Las performances de ZAJ se adelantaron, sin duda, a los famosos Encuentros de Pamplona, de 1972, donde llegan algunos artistas internacionales a España o a la experiencia de grupos que se podrían llamar de “resistencia” vanguardista, como las formas asociadas a la cibernética y el ordenador que aparecieron muy temprano y que estuvieron en boga gracias a la labor del Centro de Cálculo de la Universidad Complutense de Madrid.

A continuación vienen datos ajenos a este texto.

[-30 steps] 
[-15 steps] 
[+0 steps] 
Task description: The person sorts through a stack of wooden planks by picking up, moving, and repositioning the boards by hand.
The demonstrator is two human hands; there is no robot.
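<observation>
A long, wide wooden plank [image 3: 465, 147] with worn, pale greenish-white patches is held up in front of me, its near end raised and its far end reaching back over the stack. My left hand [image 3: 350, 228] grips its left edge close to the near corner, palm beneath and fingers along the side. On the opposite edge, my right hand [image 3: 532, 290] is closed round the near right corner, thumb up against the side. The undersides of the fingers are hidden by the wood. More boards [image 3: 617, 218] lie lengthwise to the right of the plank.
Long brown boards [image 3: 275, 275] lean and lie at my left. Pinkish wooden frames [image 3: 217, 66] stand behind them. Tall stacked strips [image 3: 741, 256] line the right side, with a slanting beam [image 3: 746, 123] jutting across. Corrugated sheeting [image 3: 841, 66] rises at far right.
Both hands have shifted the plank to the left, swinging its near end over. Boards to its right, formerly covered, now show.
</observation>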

Sea como fuere, sólo ahora se reconoce hasta sus extremas consecuencias lo radical de las propuestas de Ferrer, que lleva décadas afincada en París. Su trabajo, recompensado con el Premio Nacional de Artes Plásticas en 2008, es decididamente contemporáneo en su proximidad al cuerpo, a las distintas opciones sexuales y hasta, en cierto modo, a las teorías de género. Además, resulta muy interesante su feminismo.

Probablemente, por eso mismo, es recientemente cuando se han logrado leer de forma correcta, encontrando una génesis para las nuevas aproximaciones al arte que durante años la crítica y los museos españoles han buscado fuera de nuestras fronteras. Ahora, por fin, resplandece luminosa Ferrer, contundente en escena, retando a la mirada y las interpretaciones; rodeada de escasos elementos, desarrollando sus tiempos particulares.